O médico apareceu no quarto para checar Mônica, chamando a atenção de Guilherme e Eduardo.
- Boa tarde – ele disse, simpaticamente.
- Boa tarde, doutor – Eduardo disse, ao se levantar do sofá, observando o médico analisar o monitor e verificar a resposta das pupilas. Olhou a dosagem do soro e pareceu satisfeito. Anotou alguma coisa no prontuário dela e virou-se para Eduardo.
- Tem certeza que não querem restringir os movimentos dela?
- Não, doutor. Não será necessário – Eduardo disse, firmemente – Sei que o que aconteceu não foi um acidente, mas tenho fé que ela não vá tentar mais nada.
O médico assentiu.
- Como queira. O estado dela está bem estável, não deve haver nenhuma seqüela.
- Ela ainda vai demorar pra acordar.
- Acredito que não. Sua esposa deve recobrar a consciência em breve
- Obrigado, doutor.
- Com licença – o médico disse, antes de se retirar.
Eduardo sentou-se ao lado do filho e ficou assistindo televisão, enquanto Guilherme continuava, silenciosamente, sua leitura.
- Como você acha que vai ser, quando sua mãe acordar? – Eduardo perguntou, a voz carregada de receio.
Guilherme não tirou os olhos das páginas.
- Estou preferindo não pensar muito nisso.
- Éh! Você provavelmente tem razão - disse, incerto – Só não quero piorar as coisas.
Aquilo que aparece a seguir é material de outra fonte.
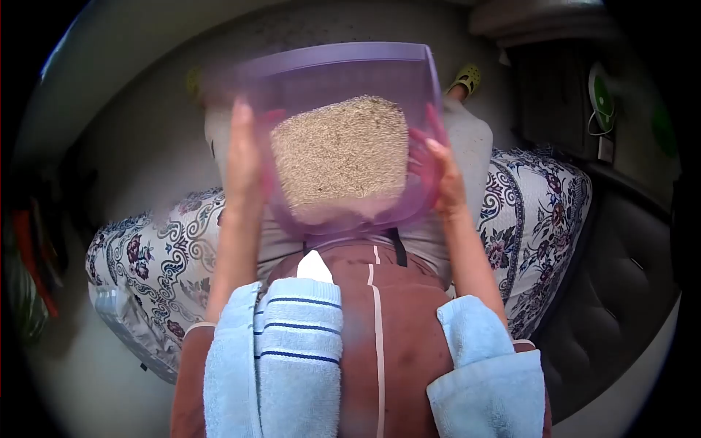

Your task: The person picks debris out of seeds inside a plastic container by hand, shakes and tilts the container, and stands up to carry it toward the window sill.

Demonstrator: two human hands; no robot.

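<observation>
A see-through purple container (332, 55) is held up over my lap, between my two hands. Pale grain or seed (343, 153) lies heaped in it. My left hand (244, 157) grips the container's left side and is slightly blurred. On the right side, my right hand (445, 175) holds the wall, with its fingers showing pinkish through the plastic and its thumb near the side edge. A light blue towel (299, 358) with dark stripes hangs over my front, its other end (485, 379) on the right.
I sit on a seat with a patterned cover (157, 255). A dark padded surface (606, 292) is at the right. A green and white object (601, 98) stands at the upper right. A yellow clog (467, 79) shows on my foot.
</observation>
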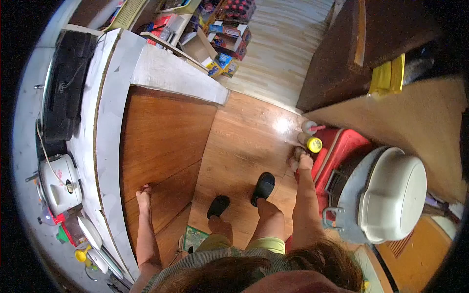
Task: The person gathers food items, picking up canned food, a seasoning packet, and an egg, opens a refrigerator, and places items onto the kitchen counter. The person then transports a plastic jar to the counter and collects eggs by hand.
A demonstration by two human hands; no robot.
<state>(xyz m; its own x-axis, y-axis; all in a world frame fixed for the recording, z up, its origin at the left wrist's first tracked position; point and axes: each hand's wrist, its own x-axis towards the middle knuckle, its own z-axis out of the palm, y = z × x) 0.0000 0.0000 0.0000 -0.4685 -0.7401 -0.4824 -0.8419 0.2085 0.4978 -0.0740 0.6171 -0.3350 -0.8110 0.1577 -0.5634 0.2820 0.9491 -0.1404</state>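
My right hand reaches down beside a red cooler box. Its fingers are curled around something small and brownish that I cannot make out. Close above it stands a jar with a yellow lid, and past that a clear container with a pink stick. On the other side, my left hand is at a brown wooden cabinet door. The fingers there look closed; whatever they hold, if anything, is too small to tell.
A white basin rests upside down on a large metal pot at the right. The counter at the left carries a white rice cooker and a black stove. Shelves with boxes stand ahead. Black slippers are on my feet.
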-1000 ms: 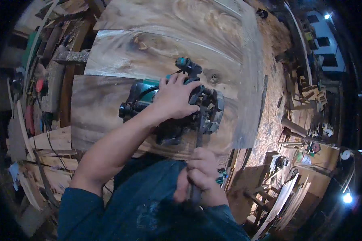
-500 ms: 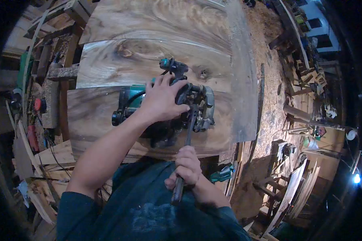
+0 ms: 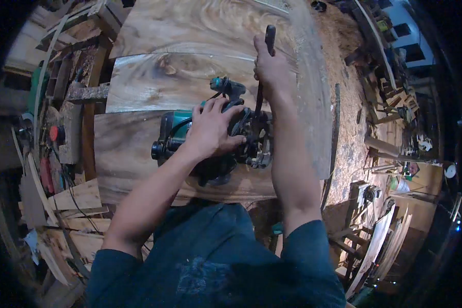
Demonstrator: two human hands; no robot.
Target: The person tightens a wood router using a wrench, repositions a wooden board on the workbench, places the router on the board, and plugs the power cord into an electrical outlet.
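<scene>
A green and black power tool (image 3: 179,126) lies on its side on the wooden boards (image 3: 128,149). My left hand (image 3: 210,128) presses on its body, thumb and fingers spread around the black part near its base. My right hand (image 3: 272,69) is closed around a long dark wrench (image 3: 260,97) beyond the tool. The wrench's lower end meets the metal parts at the tool's right end; the exact contact is too dark to make out. A black handle with a teal end (image 3: 218,83) sticks out past my left fingertips.
Wood blocks (image 3: 87,93) and a red-handled tool (image 3: 46,174) are at the left. Sawdust (image 3: 346,118) covers the surface right of the boards. Offcuts and long wood strips (image 3: 377,241) lie at the lower right, with a lit lamp (image 3: 458,226) at the far right.
My right hand and the wrench have swung from the near side of the tool, by my body, to its far side. My left hand remains on the tool.
</scene>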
Você sabe que sua mãe me culpa pela morte do seu irmão e me ver aqui quando acordar, pode fazê-la perder o controle.
Guilherme não soube o que responder ao pai, porque ele mesmo achava que era possível ela ter outro surto ao ver o marido.
- Espero que ela acorde melhor – Guilherme disse, enfim – Ela não tem dormido bem desde que Lucas morreu. Talvez esse sono a ajude a se recuperar.
- Você acha?
- Espero que sim.
- É ingenuidade nossa achar que os problemas da sua mãe vão se resolver com uma bela noite de sono – Eduardo disse, com um riso amargo no rosto.
Guilherme concordou, achando graça de sua própria idéia.
- Me arrependendo tanto de ter deixado vocês – Eduardo disse – Se tivesse ficado do lado de vocês ao invés de ter fugido.
- Não é hora de pensar nisso, pai. Não vai mudar o que aconteceu. Não vai mudar nada. Nem o que a mãe fez ou Lucas.
Eduardo olhou para o filho, com admiração.
- Sabe, é incrível como você sempre acha um jeito de estar certo.
- Não é fácil. Às vezes é bom estar errado – Guilherme disse, com um tom sombrio.
Eduardo percebeu a tristeza do filho – seria difícil não notar. Ele pôs a mão no ombro do filho e apertou, com peculiar solidariedade paterna.
- Vai dar tudo certo, daqui pra frente. Vamos parar de deixar as coisas confortáveis e fazer o que deve ser feito.
- Parece um bom plano pra mim.
Eduardo puxou o filho e deu um abraço apertado nele, como há muito tempo não dava. Mesmo a sensação de que suas costelas pudesse se partir a qualquer momento, não impediu Guilherme de apreciar o abraço, que estava imbuído da sensação tão necessária de mudança. Alguns males vêm para o bem.
Quando se soltaram do abraço, Eduardo estava com os olhos marejados. Às vezes, Guilherme se perguntava à quem tinha puxado, porque sua família toda era meio sentimental enquanto ele parecia mais frio.
- Não é pra tanto, pai.
- Desculpa, Guilherme. É que o estresse da situação já está começando a mexer com a minha cabeça.
Guilherme deu um sorriso meio torto.
- Sei...
No meio daquela cena familiar, alguma coisa começou a fazer barulho. Guilherme achou que fossem os monitores ligados a mãe e se alarmou, mas era o celular do pai.
A alegria serena que Eduardo tinha no rosto foi embora quando ele olhou para o display do aparelho; ficou sério demais. Mirou o filho, titubeante. Guilherme soube imediatamente do que se tratava. Era o amante do pai, ao telefone.
- Tenho que atender essa ligação – Eduardo falou.
Guilherme apenas balançou a cabeça, assentindo.
- Vou atender lá fora. Desculpe.
Eduardo saiu com o celular na mão, enquanto, Guilherme o acompanhava com os olhos, pensando: “‘O que deve ser feito’. Éh, pai! O que deve ser feito?”